When I met with Lauren Kirshner for our first editing exchange at the red-brick Starbucks at the corner of College and Dovercourt—just down the street from where I live—it was the first time I felt secure within a community of writers. Meeting her was amazing to me. I didn’t feel as apart from her as I had expected. She made me feel assured that the single best way to understand myself was as a writer, and I understood myself with an unseen connection to her, and all other writers. Deep down to my bones, I know I have an impetus to write and because Lauren also understood that, by reading my story and knowing what it is to be a writer, she was able to guess things about myself that my close friends couldn’t have.
Now we are in the midst of the editing process for my story, ‘Mermaid Diaries.’ She gave me a copy of her novel Where We Have to Go on our first meeting and signed the inside cover with “Here’s to Mermaid Girls!” I think my sense of affinity wasn’t just my own imagination. It really did feel like we both understood the peculiar life that makes us unable to stop ourselves from writing as children, and continues on even as we grow older and older—always observing life around us, which sparks an idea in us that leads to a narrative of pages and words. I’ve always written but for years looked at it as just a compulsion, and didn’t think any of it was very good.

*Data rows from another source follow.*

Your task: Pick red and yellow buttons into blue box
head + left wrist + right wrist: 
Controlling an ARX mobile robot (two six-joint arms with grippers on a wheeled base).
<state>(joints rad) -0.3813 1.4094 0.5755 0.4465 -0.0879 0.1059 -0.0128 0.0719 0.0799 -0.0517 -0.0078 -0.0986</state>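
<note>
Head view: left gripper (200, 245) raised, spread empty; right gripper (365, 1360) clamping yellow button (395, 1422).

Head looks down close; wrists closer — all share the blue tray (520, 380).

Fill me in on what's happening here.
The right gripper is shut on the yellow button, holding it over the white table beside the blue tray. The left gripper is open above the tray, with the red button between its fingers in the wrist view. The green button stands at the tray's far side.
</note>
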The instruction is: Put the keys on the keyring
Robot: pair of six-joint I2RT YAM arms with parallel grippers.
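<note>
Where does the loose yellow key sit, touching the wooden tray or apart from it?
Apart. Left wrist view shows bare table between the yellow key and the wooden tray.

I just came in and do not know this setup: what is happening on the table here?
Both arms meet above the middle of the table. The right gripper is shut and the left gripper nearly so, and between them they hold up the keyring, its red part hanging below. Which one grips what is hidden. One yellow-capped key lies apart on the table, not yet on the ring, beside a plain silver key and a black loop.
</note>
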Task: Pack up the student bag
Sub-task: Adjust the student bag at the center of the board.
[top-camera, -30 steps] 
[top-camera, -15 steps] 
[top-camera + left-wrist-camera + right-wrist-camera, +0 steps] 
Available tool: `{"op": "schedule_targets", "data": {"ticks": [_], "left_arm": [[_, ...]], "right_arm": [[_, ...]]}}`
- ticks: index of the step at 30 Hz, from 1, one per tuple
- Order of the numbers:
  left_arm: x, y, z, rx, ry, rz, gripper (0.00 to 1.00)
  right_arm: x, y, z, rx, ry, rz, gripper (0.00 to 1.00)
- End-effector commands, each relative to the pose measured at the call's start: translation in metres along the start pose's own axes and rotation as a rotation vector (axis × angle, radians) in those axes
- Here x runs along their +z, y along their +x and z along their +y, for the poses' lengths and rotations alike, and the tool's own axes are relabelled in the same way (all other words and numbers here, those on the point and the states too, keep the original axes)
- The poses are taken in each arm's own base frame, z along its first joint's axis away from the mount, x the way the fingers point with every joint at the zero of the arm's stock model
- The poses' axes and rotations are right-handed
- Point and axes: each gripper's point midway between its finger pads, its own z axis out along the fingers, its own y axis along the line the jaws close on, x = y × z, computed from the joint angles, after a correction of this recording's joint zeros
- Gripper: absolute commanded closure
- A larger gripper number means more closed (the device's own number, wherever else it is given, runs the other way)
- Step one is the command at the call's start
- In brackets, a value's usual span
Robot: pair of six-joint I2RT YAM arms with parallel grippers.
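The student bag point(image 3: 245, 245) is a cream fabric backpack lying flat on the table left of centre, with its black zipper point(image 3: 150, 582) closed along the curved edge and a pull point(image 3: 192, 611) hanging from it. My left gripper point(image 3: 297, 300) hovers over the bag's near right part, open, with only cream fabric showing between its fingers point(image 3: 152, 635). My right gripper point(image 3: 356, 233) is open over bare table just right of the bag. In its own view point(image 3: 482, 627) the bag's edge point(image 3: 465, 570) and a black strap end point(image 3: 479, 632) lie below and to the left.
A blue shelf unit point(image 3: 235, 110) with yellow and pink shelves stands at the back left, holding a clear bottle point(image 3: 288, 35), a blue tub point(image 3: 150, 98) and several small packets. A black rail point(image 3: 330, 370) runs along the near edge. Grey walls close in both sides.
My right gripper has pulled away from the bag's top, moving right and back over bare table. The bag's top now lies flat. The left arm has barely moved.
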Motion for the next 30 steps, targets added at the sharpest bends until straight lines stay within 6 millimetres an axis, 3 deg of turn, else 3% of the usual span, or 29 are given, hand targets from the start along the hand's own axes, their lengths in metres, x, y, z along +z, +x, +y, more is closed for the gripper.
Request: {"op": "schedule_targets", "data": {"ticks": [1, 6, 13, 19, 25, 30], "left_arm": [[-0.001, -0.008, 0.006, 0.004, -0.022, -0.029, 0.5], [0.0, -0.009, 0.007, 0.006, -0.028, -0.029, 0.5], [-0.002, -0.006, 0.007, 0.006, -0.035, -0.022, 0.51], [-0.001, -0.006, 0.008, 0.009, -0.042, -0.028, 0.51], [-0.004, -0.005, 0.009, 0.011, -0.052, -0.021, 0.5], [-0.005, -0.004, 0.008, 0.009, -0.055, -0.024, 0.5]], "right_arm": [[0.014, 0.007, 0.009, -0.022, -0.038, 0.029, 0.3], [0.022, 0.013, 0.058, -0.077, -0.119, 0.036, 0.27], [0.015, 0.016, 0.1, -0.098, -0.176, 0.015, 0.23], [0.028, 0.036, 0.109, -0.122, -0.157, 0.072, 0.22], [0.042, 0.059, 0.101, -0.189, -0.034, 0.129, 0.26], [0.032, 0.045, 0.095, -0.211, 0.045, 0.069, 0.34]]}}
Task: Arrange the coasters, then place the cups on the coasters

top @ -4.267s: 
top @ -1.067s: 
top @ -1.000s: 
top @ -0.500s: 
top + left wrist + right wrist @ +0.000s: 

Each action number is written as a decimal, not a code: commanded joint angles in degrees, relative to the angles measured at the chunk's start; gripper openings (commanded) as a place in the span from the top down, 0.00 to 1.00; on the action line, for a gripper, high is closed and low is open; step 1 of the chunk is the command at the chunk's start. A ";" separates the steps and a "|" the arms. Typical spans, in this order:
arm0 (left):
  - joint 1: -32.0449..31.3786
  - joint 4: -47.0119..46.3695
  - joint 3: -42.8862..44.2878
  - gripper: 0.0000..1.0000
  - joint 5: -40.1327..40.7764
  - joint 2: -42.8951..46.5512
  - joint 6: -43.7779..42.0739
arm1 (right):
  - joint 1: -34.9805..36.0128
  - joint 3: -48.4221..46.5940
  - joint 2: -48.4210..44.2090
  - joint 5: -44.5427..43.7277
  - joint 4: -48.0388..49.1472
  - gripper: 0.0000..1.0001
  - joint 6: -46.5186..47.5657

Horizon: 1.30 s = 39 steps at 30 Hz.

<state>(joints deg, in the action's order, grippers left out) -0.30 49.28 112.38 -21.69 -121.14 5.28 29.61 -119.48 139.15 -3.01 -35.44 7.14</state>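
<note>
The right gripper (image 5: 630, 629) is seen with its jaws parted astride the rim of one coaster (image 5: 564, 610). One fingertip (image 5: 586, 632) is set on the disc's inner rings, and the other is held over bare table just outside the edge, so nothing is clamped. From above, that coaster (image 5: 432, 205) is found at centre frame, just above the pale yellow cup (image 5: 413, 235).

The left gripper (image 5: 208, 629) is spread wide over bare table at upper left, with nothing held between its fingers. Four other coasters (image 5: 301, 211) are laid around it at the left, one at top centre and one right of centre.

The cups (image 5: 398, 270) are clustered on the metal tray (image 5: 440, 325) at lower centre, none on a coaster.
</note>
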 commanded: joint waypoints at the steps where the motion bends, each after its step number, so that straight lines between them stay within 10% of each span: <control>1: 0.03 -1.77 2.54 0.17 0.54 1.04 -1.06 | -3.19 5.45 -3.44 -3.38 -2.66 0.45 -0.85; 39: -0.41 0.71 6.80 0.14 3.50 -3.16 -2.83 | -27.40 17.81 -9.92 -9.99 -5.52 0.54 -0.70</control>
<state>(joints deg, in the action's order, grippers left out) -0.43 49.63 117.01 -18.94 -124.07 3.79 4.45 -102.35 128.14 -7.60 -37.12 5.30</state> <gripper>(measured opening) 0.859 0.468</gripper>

I jotted down bits and pieces that made up my story over two years that I ended up submitting to Diaspora Dialogues last year. I’d never submitted anything before. I was astonished when I heard back from them and that they wanted to pair me up with an established writer to edit my work. I suppose I’d felt like an outsider to the world of writers, but now I think that regardless of whether I’m ever published, there’s something inside me that is a ‘writer’ through and through. Working with Lauren has really affirmed my identity as a writer and an artist, and shown me how to use this confidence to hone my writing as a craft. Not to be shy of the scatter-brained impulses of a writer, but capture any fleeting nuggets of inspiration when I can and let it become something greater.